It's more complicated than that, partly the point of promoting abstract art is that it's thin on social commentary. The CIA was also pumping money in to journals that funded a lot of high profile writers on authoritarianism and totalitarianism, like Isiah Berlin, Arendt et al. and sham trade unions in South America.

Disinterested
Jun 29, 2011

You look like you're still raking it in.

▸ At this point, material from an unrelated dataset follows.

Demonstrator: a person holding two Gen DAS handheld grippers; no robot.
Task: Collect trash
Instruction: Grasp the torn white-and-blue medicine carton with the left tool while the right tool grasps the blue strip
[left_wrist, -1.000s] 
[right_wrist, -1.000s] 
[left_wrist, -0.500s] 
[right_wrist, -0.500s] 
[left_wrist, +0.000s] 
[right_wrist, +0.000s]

Still killing 'em?
There's the slow one in Britain from approx 1600-19th century that is a story of an awful lot of things, between enclosure, new methods for increasing yields, new tools, mechanisation etc. and has a lot to do with the creation of positive feedback loops between the raising of draft animals, the use of their droppings as fertiliser, the freeing of labour and the shortening of harvest times etc.

Disinterested
Jun 29, 2011

You look like you're still raking it in. Still killing 'em?

Brodeurs Nanny posted:

Also, how much do you all remember when you read history, especially large books which cover a lot of ground? I find names difficult to remember but years a lot easier. But I put so much focus on remembering everything about the chapter I am reading that sometimes I just forget details from previous chapters.

I'm new to reading history so is there a method for remembering? I tend to understand things in a general timeline sense but have a hard time going back and trying to explain things.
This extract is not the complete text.